Después de una investigación de varios días encabezada por el fiscal federal Paul Starc, los pesquisas lograron detectar al adolescente en el pueblo cordobés de Ischilín, cerca de la frontera con Santiago del Estero, y desbarataron su maniobra. En febrero pasado, al adolescente se le ocurrió inventar un perfil de Facebook llamado «Antonella» en el que colocó la foto de una bella joven, novia de un pariente.

«Antonella» se dio a conocer en la red social como una empresaria hotelera de 26 años, que en poco tiempo cosechó una gran cantidad de amigos, en su mayoría hombres. Siempre a través de Facebook, «Antonella» entabló una relación amorosa con un joven de 20 años, residente en la localidad bonaerense de Pablo Nogués.

El muchacho y el personaje creado por el adolescente intercambiaron mensajes amorosos y eróticos, hasta que decidieron encontrarse en Pablo Nogués. Es así que en el plano virtual, «Antonella» viajó a Buenos Aires, descendió en el Aeroparque Jorge Newbery y abordó un automóvil Citroën C3. La historia siguió con un supuesto secuestro de la joven perpetrado por varios jóvenes.

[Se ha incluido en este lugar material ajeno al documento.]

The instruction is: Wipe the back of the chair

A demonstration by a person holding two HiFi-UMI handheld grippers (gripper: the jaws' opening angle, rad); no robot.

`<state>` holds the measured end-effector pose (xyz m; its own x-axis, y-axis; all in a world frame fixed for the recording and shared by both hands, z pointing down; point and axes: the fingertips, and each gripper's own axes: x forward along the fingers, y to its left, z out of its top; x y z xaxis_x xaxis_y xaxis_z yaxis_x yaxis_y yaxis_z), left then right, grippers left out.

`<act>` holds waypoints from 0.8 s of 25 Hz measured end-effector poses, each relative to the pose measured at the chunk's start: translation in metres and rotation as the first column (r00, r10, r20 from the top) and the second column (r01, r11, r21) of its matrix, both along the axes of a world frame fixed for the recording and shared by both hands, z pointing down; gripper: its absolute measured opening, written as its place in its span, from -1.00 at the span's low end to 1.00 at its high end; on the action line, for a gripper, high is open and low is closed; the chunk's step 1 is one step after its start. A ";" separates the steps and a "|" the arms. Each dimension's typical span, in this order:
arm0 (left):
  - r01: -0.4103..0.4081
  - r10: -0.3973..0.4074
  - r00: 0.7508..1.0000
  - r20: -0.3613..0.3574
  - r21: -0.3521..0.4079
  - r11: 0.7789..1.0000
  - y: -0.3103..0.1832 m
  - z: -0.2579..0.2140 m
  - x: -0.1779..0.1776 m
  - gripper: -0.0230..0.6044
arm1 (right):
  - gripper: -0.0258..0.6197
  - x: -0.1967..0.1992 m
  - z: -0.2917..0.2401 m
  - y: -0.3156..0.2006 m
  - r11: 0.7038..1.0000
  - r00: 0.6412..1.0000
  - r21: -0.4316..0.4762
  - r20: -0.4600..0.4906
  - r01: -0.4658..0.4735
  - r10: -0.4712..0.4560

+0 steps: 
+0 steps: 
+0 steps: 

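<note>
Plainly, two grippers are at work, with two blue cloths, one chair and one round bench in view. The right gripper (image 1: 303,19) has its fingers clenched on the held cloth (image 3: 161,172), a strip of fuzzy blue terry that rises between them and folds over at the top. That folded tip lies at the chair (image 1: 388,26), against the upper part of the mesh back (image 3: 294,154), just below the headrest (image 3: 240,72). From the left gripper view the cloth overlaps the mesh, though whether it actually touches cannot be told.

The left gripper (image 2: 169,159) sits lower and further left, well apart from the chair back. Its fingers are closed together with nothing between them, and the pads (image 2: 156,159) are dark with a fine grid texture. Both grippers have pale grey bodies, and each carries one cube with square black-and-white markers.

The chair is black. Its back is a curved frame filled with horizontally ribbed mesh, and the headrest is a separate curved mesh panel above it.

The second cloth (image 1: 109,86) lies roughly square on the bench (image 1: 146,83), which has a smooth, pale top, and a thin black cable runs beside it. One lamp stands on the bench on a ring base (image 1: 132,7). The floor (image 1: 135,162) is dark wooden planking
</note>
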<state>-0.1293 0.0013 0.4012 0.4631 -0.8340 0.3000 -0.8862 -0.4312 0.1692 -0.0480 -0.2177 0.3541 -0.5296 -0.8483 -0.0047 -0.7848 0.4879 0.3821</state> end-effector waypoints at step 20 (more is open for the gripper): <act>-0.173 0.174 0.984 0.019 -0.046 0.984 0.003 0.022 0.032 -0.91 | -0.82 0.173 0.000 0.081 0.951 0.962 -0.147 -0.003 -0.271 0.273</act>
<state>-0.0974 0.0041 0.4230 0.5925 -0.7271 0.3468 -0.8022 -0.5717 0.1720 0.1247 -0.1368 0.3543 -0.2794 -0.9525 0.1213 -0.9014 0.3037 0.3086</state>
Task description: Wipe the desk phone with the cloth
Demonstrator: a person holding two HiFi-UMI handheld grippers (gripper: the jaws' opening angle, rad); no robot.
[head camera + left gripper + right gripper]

Desde su pueblo cordobés, el adolescente llamó al joven enamorado y, simulando ser uno de los secuestradores, le exigió el pago de $ 100 mil de rescate si no quería que violaran y mataran a la joven empresaria. El muchacho denunció con detalles lo ocurrido a la Policía, que dio intervención al fiscal federal Starc.

El denunciante les dijo a los investigadores que la chica había sido secuestrada en la intersección de Los Olivos y Ruta 197, ya que ésa era la información con la que contaba. Los policías iniciaron una exhaustiva investigación, en la que contaron con la colaboración de agentes del Servicio de Inteligencia del Estado (SIDE), que incluyó rastrillajes para tratar de dar con el Citroën y el detalle de los vuelos llegados desde Córdoba ese día a la estación aérea porteña.

No obstante, la pista que dio sus frutos fue el rastreo de las llamadas extorsivas realizadas desde un teléfono celular, que permitió llegar hasta Ischilín. En ese lugar, efectivos de la Departamental de Investigaciones (DDI) de San Miguel, junto con efectivos de la Policía cordobesa, abordaron al adolescente cuando salía de la escuela.